Miss Witherspoon at the Lyric; Theresa at Home at BPT
By CAROLYN CLAY | March 27, 2007
 MISS WITHERSPOON: If Christopher Durang is issuing an impassioned rallying cry here, he’s unlikely to be heard over the laughter. |
If you’ve ever wondered what would happen if you took Comparative Religion and crack cocaine simultaneously, the answer may be Christopher Durang’s delirious post-mortem fantasy Miss Witherspoon (at the Lyric Stage Company of Boston through April 21). The protagonist of this witty 2005 fable, who’s named Veronica but dubbed Miss Witherspoon by the keepers of Purgatory because she reminds them of “some negative Englishwoman in an Agatha Christie book,” commits suicide in the 1990s, having suffered from depression, bad relationships, and a “disproportionate” reaction to Skylab, the falling space station that threatened to rain tons of detritus upon us. Once dead, she wishes to stick to it. A lapsed Christian perusing her Elysian options, she would prefer “Jewish heaven,” a state likened to general anesthesia and apparently available to all non-believers in an afterlife. Unfortunately, Miss Witherspoon has landed in a Tibetan Buddhist version of Purgatory called the bardo, where the brass — personified by a pleasant Indian woman in a sari — wants to send you back and back and back, like soldiers to Iraq. And that’s not a farfetched simile since this screwball metaphysical and apocalyptic farce is indeed about our troubled world, the religion-fueled conflicts in the Middle East and impending climate catastrophe at the forefront.
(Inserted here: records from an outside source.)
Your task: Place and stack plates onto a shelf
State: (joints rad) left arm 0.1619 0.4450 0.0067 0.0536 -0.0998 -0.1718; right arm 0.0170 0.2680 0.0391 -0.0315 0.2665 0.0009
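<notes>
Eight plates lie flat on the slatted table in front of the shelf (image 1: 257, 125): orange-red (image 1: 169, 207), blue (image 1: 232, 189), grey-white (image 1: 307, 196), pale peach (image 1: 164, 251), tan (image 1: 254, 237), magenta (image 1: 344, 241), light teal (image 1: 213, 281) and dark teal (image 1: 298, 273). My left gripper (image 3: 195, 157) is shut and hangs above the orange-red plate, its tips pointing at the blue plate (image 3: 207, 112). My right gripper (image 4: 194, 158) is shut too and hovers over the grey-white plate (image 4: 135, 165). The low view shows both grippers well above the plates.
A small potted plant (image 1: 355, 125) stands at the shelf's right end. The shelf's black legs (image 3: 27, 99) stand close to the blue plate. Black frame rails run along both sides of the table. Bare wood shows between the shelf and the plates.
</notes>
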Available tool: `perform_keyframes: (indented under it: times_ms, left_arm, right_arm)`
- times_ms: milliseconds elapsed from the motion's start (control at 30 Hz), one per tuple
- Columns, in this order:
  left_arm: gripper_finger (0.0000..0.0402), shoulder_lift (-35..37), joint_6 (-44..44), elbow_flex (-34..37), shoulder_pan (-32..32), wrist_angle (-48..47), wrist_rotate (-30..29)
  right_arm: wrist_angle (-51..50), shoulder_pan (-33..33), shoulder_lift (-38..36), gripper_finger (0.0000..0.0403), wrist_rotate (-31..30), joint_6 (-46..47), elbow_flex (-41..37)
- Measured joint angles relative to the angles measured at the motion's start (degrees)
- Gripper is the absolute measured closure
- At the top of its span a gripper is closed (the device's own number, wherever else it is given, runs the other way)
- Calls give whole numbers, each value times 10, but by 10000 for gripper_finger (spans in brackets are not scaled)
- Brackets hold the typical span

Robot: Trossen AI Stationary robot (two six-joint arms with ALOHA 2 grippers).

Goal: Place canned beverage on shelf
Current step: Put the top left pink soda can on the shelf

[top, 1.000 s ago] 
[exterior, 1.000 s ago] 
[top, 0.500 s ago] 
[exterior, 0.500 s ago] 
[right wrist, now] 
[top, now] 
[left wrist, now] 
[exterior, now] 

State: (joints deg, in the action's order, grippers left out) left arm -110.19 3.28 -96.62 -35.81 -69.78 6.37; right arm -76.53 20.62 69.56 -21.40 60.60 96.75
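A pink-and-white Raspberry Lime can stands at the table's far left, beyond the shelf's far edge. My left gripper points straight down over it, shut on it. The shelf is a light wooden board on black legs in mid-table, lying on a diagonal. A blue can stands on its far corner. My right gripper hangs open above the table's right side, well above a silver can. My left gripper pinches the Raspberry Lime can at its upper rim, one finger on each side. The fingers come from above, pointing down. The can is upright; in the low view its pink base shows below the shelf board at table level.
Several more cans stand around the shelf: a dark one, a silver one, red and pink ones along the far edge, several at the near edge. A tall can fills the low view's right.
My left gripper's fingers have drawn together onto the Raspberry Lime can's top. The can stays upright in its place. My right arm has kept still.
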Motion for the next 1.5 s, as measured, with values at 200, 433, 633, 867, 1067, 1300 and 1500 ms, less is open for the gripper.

But Durang is neither David Hare scrutinizing contemporary politics nor Al Gore with his pointer. His is a crazy, absurdist sensibility steeped in a Catholic upbringing and a charcoal-colored world view. Like Miss Witherspoon, he can appreciate the horror of being sentenced to life, not to mention multiple lives. But the writer’s mind is a magnet for all things pop-cultural, so his loopy protest against earthly cruelty and intolerance incorporates not just the Tibetan Book of the Dead and Jesus Christ in the form of a saucy black woman but also The Lord of the Rings and My Fair Lady — all blenderized for maximum silliness and surprise. And at the Lyric, Durang’s three-ring circus of joke and philosophy is being given a sharply executed, tongue-in-cheek staging with the superb Paula Plum as exasperated ringmaster. Scott Edmiston is at the helm, but some of the effects (which include a Plum Barbie reluctantly descending back toward Earth from an ozone peopled by floating babies), not to mention the deadpan presence of Larry Coen, bring to mind Ryan Landry.
Like most works by the author of The Marriage of Bette and Boo and Betty’s Summer Vacation, Miss Witherspoon is arbitrary and whimsical almost to a fault; this undermines its message and its poignancy if not its amusement value. And it has an oddly optimistic ending, given Durang’s merrily mordant musings on the scariness of the world. “If you can’t fix it, laugh at it and hope to be well out of it,” he seems to be saying — until an unlikely coalition with Miss Witherspoon as its pint-sized center sets out to fix it after all. But if Durang is really issuing an impassioned rallying cry, he’s unlikely to be heard over the laughter as his heroine endures at least one hilariously horrifying childhood among drug-addicted trailer trash and commits at least one ingenious suicide (among several) before acknowledging that perhaps she could change the world if only she could stand it.